Work on my Peloponnesian League book is finally starting to happen, so it’s time to dust off the blog again. I hope odd little things like today’s discovery will go here.
At the moment I am working on what might be the trickiest bit: figuring out what may have happened in the sixth and seventh century that made Greek cities start collaborating in the Peloponnese. There is hardly any written evidence, so it’s all about piecing things together from whatever is available.
This is how I came to spend a few hours today on roof tiles, specifically roof tiles from the ancient sanctuary in Olympia. Whether they really tell us anything about politics in the sixth century Peloponnese is something I have yet to decide. But here is today’s chance find:
The oldest temple of Olympia is the Heraion, built around 600 BC – stone base, mudbrick walls, wooden columns and a nice terracotta roof in a Laconian style – the kind of roof they also used for temples in Sparta at the time.

Temple of Hera (Heraion) at Olympia – look closely: the three standing columns are all a bit different.
This building went through a few changes over time. As the wooden columns were rotting away, they were replaced, one by one – starting in the sixth century, just decades after the temple was built, until, in the second century AD, only one wooden column was left, and duly reported in Pausanias’ Guide to Greece (5.16.1). Pausanias, however, reports a much more intriguing story about the temple.

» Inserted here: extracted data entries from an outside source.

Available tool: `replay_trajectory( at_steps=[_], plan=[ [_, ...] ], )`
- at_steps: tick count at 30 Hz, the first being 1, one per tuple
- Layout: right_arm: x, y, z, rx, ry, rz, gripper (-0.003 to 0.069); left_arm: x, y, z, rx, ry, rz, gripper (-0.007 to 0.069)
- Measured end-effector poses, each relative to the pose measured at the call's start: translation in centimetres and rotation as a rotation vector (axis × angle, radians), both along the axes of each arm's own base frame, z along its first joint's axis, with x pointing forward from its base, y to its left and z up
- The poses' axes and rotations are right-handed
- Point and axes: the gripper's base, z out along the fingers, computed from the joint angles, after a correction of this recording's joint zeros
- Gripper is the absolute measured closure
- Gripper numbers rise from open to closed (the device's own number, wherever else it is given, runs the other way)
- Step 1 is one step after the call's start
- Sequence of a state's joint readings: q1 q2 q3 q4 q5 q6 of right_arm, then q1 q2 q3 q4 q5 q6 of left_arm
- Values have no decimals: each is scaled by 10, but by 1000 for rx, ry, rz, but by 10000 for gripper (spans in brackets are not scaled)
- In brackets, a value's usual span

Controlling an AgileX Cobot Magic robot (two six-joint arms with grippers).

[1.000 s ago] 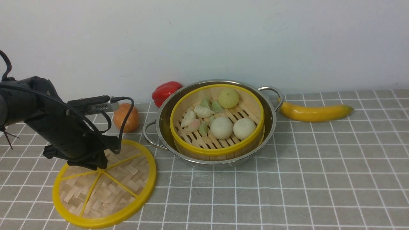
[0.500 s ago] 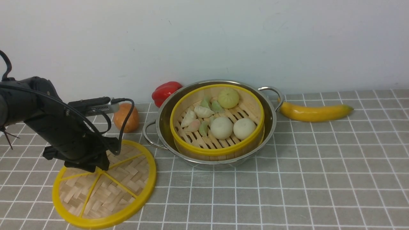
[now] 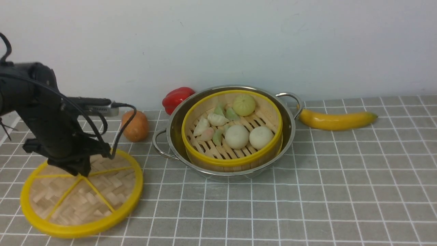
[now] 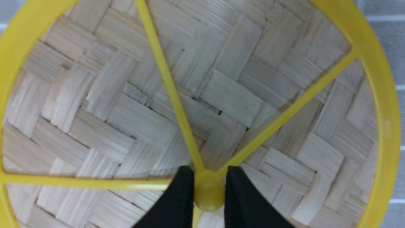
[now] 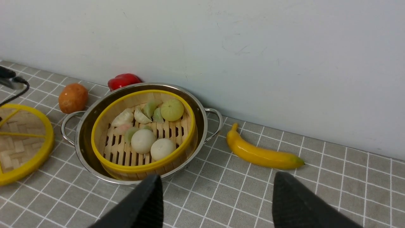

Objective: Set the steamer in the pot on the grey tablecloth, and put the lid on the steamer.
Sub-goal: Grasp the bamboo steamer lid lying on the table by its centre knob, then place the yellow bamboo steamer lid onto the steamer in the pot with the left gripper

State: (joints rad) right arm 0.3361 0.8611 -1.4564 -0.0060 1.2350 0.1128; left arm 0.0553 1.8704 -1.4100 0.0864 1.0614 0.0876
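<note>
The steamer (image 3: pixel 232 161) sits inside the pot (image 3: pixel 173 128) on the grey tablecloth (image 3: pixel 341 191) and holds buns and dumplings. The lid (image 3: pixel 85 205) is at the front left, clear of the pot and tilted toward me. My left gripper (image 3: pixel 80 171) is shut on the lid's yellow hub; in the left wrist view the fingertips (image 4: pixel 182 190) pinch the hub (image 4: pixel 207 198) and the woven lid (image 4: pixel 227 95) fills the picture. My right gripper (image 5: pixel 218 196) is open and empty, above the cloth in front of the pot (image 5: pixel 84 126) and steamer (image 5: pixel 139 167). It is out of the front view.
A red pepper (image 3: pixel 177 97) and an orange fruit (image 3: pixel 135 126) lie behind and left of the pot, near the wall. A banana (image 3: pixel 336 119) lies to the right of the pot. The left arm's cable hangs beside the orange fruit.
My left gripper has moved to the left with the lid held by its hub, farther from the pot. The pot and steamer have not moved.
</note>
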Motion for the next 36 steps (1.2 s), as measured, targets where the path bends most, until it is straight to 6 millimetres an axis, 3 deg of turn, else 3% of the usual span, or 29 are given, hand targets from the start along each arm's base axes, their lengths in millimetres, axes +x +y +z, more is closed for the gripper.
replay_trajectory(
  at_steps=[1,2,4,5,6,8,11,14,16,17,18,24,36],
  plan=[
    [0,0,0,0,0,0,198,-1,0,0,4,6,0,512],
    [0,0,0,1,0,-1,198,7,1,27,23,-34,1,512],
    [0,0,0,4,1,-2,198,16,-6,56,19,-104,-12,512],
    [0,0,0,4,1,-2,198,16,-7,59,20,-111,-17,512],
    [0,0,0,4,1,-2,198,23,-23,79,0,-178,-62,512],
    [0,0,0,5,2,-3,198,29,-53,97,-33,-252,-142,512],
    [0,0,0,8,3,-4,198,36,-101,108,-78,-333,-253,512],
    [0,0,0,8,3,-4,198,46,-157,99,-122,-381,-370,512],
    [0,0,0,8,3,-4,198,50,-182,90,-132,-381,-418,512],
    [0,0,0,8,3,-4,198,52,-185,85,-132,-374,-423,512],
    [0,0,0,8,3,-4,198,56,-202,74,-137,-367,-455,512],
    [0,0,0,13,4,-1,198,73,-224,39,-172,-322,-471,512],
    [0,0,0,35,11,-12,198,80,-236,21,-263,-316,-494,512]
  ],
)
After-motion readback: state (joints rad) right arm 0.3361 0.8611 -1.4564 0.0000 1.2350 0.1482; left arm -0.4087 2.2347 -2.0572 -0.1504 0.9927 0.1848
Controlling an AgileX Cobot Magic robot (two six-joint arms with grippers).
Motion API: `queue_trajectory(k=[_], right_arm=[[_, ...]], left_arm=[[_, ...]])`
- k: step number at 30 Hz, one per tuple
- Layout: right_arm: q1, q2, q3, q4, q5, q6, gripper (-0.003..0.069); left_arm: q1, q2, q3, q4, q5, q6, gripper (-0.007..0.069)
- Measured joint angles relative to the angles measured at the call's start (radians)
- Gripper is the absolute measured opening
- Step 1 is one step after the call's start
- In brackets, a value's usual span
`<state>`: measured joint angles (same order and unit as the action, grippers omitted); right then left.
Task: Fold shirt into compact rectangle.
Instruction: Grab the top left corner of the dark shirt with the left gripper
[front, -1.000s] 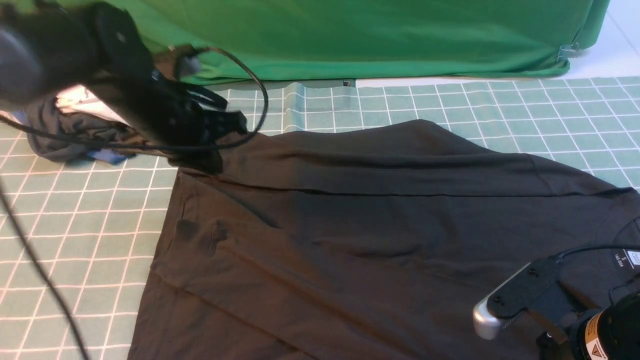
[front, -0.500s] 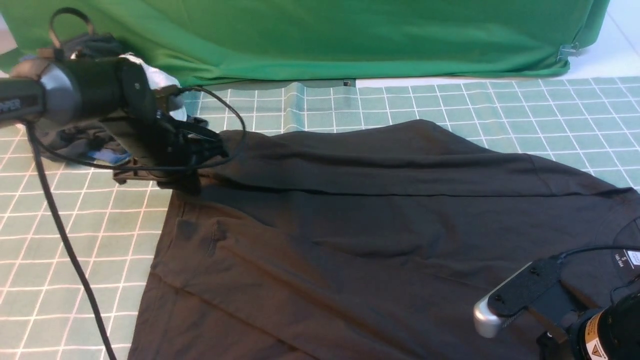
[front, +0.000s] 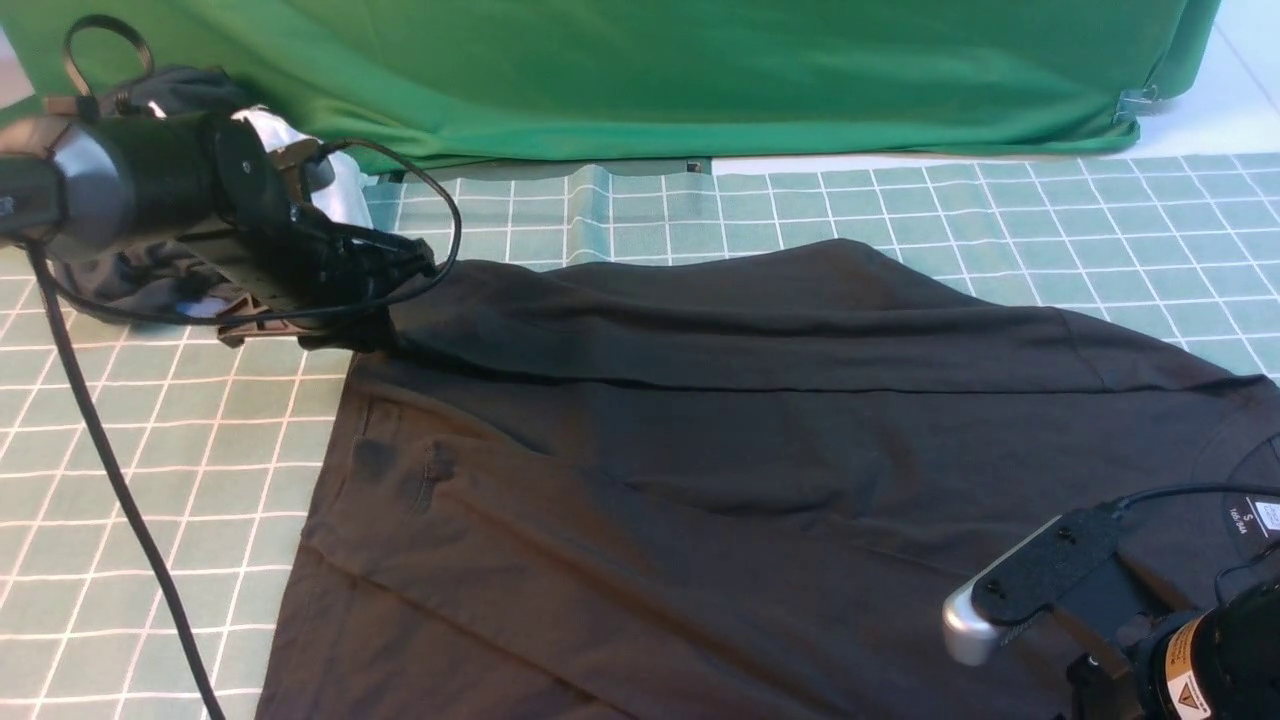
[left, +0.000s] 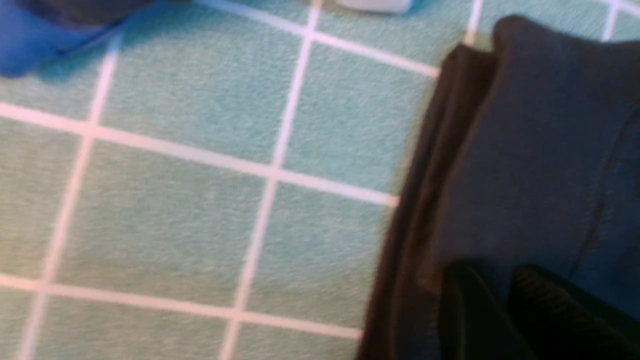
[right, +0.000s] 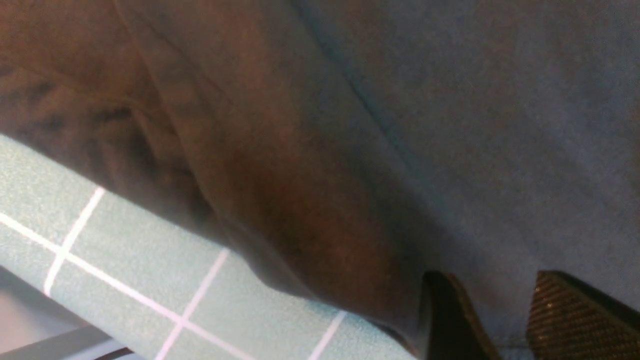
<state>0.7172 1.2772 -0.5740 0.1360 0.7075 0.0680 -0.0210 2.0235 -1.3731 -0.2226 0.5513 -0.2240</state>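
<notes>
Green cloth (front: 700, 70) is hanging along the back, behind the shirt. The desk (front: 150, 450), under a pale green grid mat, is carrying everything.

The shirt (front: 700, 450) is lying spread over the middle and right of the desk, black, hem to the left and neck to the right. Its far long side is lying folded over the body, making a straight crease from left to right. Its near part is running out of the front view.

The left arm (front: 130, 190) is reaching in at the shirt's far left corner. The right arm (front: 1200, 660) is sitting low over the shirt's near right part, by the neck.

A garment bundle (front: 130, 280), dark grey with white and blue, is lying just beyond the shirt's far left corner. A black cable (front: 120, 490) is trailing over the mat left of the shirt.

Left gripper (left: 500, 280): fingers standing slightly apart over the shirt's edge; gripping or released, cannot tell.
Right gripper (right: 492, 280): fingers parted with shirt fabric showing between them, near the shirt's edge; holding or not, cannot tell.

A white label (front: 1268, 516) is showing inside the shirt's neck.
</notes>
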Motion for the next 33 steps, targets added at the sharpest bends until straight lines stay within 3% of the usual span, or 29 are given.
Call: queue_trajectory(k=[5, 11, 21, 26, 29, 31, 33], right_arm=[[0.000, 0.000, 0.000, 0.000, -0.016, 0.000, 0.0245], [0.000, 0.000, 0.000, 0.000, -0.027, 0.000, 0.0245], [0.000, 0.000, 0.000, 0.000, -0.045, 0.000, 0.0245], [0.000, 0.000, 0.000, 0.001, -0.047, 0.000, 0.0245], [0.000, 0.000, 0.000, 0.002, -0.048, 0.000, 0.0245], [0.000, 0.000, 0.000, 0.002, -0.048, 0.000, 0.0245], [0.000, 0.000, 0.000, 0.002, -0.048, 0.000, 0.0245]], left_arm=[[0.000, 0.001, 0.000, -0.045, -0.021, -0.002, 0.0343], [0.003, 0.006, 0.000, -0.074, -0.024, -0.044, 0.0490], [0.004, 0.029, -0.001, -0.112, -0.036, -0.080, 0.0513], [0.010, 0.038, -0.010, -0.126, -0.049, -0.083, 0.0466], [0.010, 0.047, -0.010, -0.124, -0.069, -0.083, 0.0349], [0.010, 0.050, -0.010, -0.119, -0.069, -0.062, 0.0186], [0.010, 0.055, -0.010, -0.119, -0.068, -0.028, 0.0089]])
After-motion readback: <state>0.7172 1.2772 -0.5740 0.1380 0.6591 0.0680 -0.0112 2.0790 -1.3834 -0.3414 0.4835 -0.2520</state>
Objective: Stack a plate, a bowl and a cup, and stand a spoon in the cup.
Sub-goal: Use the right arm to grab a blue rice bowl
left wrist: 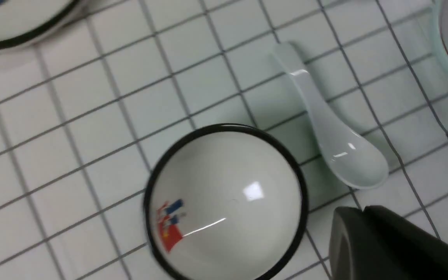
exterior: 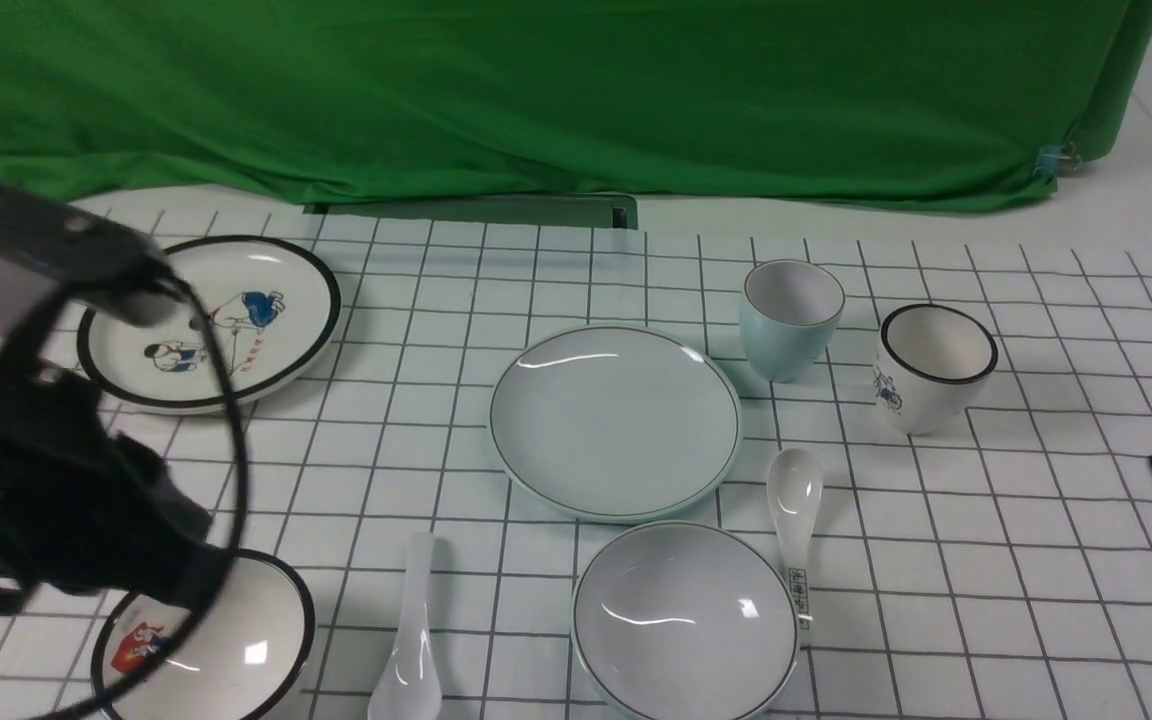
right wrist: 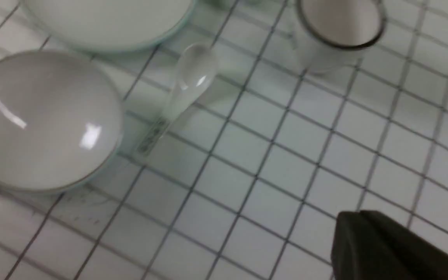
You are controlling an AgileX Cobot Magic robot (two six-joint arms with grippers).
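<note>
The pale blue-green plate (exterior: 616,420) lies mid-table, bare. In front of it sits the matching bowl (exterior: 686,620) (right wrist: 45,120), and behind it to the right stands the cup (exterior: 791,318). Front left of the plate lies the plain white spoon (exterior: 411,640) (left wrist: 325,124), handle pointing away. My left gripper (left wrist: 362,212) hovers shut and holds nothing, close to the spoon's scoop and beside a pictured bowl. Over bare cloth right of the bowl, my right gripper (right wrist: 358,216) is shut and also holds nothing.
A black-rimmed cartoon plate (exterior: 211,320) lies back left, and a black-rimmed pictured bowl (exterior: 206,640) (left wrist: 226,202) front left under my left arm (exterior: 46,480). A black-rimmed cup (exterior: 931,365) (right wrist: 340,27) stands right of the cup. A spoon with writing (exterior: 794,520) (right wrist: 185,89) lies between plate and bowl.
</note>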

I must not omit the story told by Aristarchus, the guide to the sights at Olympia. He said that in his day the roof of the Heraeum had fallen into decay. When the Eleans were repairing it, the corpse of a foot-soldier with wounds was discovered between the roof supporting the tiles and the ornamented ceiling. This soldier took part in the battle in the Altis between the Eleans and the Lacedaemonians (Paus. 5.20.4).
I’d like to think that this was somebody Pausanias actually met, rather than an older guide book, so nobody ever even looked inside the ancient roof between c.400BC,when the battle took place, and sometime in the second century AD, over 500 years later.
But there is more about that roof: many tiles and roof decorations were excavated in the sanctuary. Looking at this material, the experts** conclude that apart from a few repairs, the original roof, with the original roof tiles, stayed on that building until c. AD300. That roof lasted 900 years and survived several earthquakes, while underneath it the temple was more or less rebuilt in a different material.
So, who wouldn’t want to hire a Spartan* roofer?
*Laconia really. Or perhaps a Laconian-style roof made in Elis. No way of knowing.
** Joachim Heiden, who studied every single roof tile found in the sanctuary (how?!) concluded this based on the material. [Heiden, J. (1995), Die Tondächer von Olympia, Olympische Forschungen 24 (Walter de Gruyter: Berlin, New York), 68].